Claire ne répond pas tout de suite. Elle est debout dans la cuisine, le dos contre le plan de travail, les bras croisés.
— Le médecin a dit que j'avais une morphologie exceptionnelle. Qu'il voyait rarement ça.
— Bien sûr qu'il a dit ça. Parce que c'est vrai.
— Michel…
— Je commence à croire que Michel n'est vraiment pas l'homme qu'il te faut. Comment peut-il te demander ça ?
Claire entend, mais on dirait que son esprit s'est figé et ne comprend pas. Jeanne a cette manière vive, directe de dire les choses, sans détour.
— Tu veux faire ça, Claire ?
Claire est immobile, elle essaie de sentir en pensant. D'aller là où ça fait mal, là où elle a peur.
Jeanne reprend.
— Tu es splendide comme tu es, ma beauté, et tu l'as toujours été. Prends le temps d'être sûre avant de mutiler ta merveilleuse poitrine.
Après avoir raccroché, Claire reste un long moment dans la cuisine silencieuse. Le thé refroidit dans sa tasse.
Elle pense au médecin derrière le paravent. Elle pense à Michel dans son fauteuil, sur son téléphone. Elle pense à Jeanne qui dit tu es merveilleuse avec cette certitude tranquille qu'elle a toujours eue.
À l'étage, elle s'immerge dans le concerto n° 5 en fa mineur de Bach et laisse le piano la bercer pendant qu'elle fait glisser son pull devant le grand miroir. Elle dégrafe le soutien-gorge qui la comprime — elle les choisit trop petits d'une taille depuis au moins trois ans. Pour essayer de plaire à Michel.
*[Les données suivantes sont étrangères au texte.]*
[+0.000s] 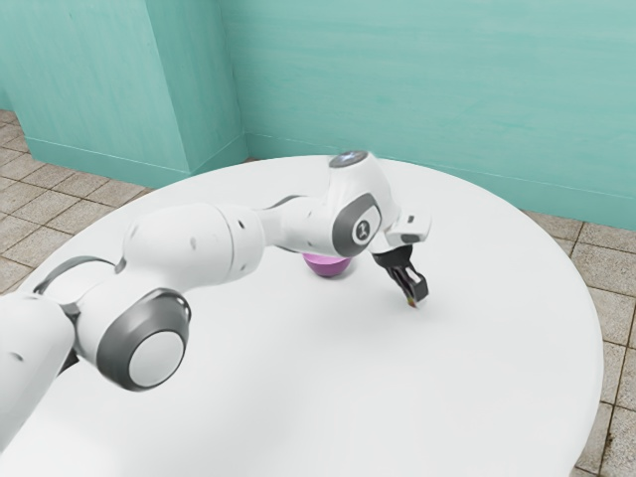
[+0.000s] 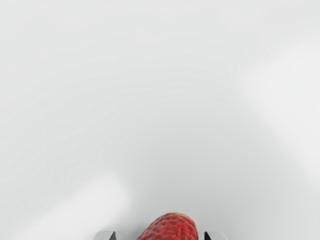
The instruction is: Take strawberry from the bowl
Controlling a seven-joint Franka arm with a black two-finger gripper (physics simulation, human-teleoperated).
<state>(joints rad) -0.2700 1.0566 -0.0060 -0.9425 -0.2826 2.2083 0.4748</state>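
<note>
At the exterior view's left, tan floor tiles point(image 1: 60, 191) run up to a teal wall point(image 1: 397, 79), whose nearer block juts out toward the round white table point(image 1: 298, 397). My white arm point(image 1: 189, 243), with its dark grey joint rings, comes in low from that same side and crosses above the table, bending at a round joint before it drops to the claw. Next along is the bowl point(image 1: 328, 266), pink-purple and upright on the table, its upper part hidden behind my arm. To the exterior view's right of it, apart from it, my black claw point(image 1: 415, 295) hangs tilted, pointing down toward the tabletop. The strawberry point(image 2: 172, 229) is out of the bowl, right at my claw's tip: the wrist view gives me its red, seeded, rounded end over the white table. Whether I have it clasped or merely sit around it, I cannot tell, nor whether it touches the table. Farther along, beyond the table's curved edge, more tiles show below the wall.
</note>
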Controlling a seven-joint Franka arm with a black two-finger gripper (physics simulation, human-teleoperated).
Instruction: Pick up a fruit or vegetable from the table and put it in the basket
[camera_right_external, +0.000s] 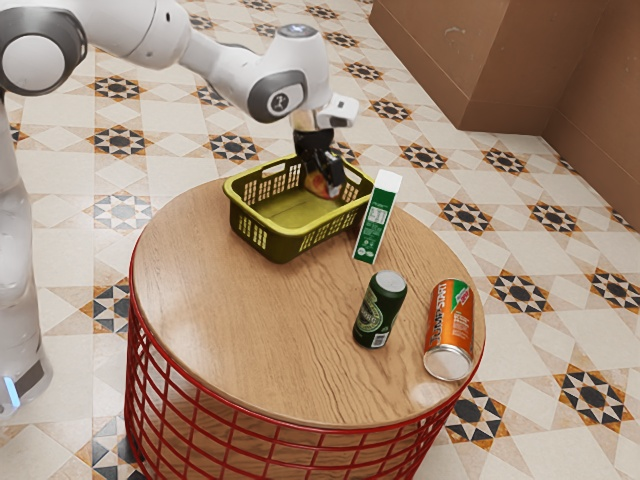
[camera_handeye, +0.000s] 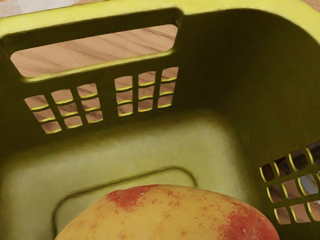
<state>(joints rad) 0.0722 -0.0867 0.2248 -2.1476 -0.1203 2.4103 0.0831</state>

Ses seins s'étalent doucement dans leur forme naturelle, lourds, denses, chauds, vivants.
Elle ne rappellera pas le cabinet du docteur Leblanc.
Ça lui paraît évident maintenant. C'était là, mais elle devait le regarder en face.
Claire ne le sait pas encore, mais il lui faudra six ans. Six ans de petites victoires et de rechutes, de matins où elle se voit dans le miroir et de soirs où elle doute encore.
Six ans avant de le rencontrer, enfin, un soir de février sur le bac qui relie le Chalet Robinson au bois de la Cambre, à Bruxelles.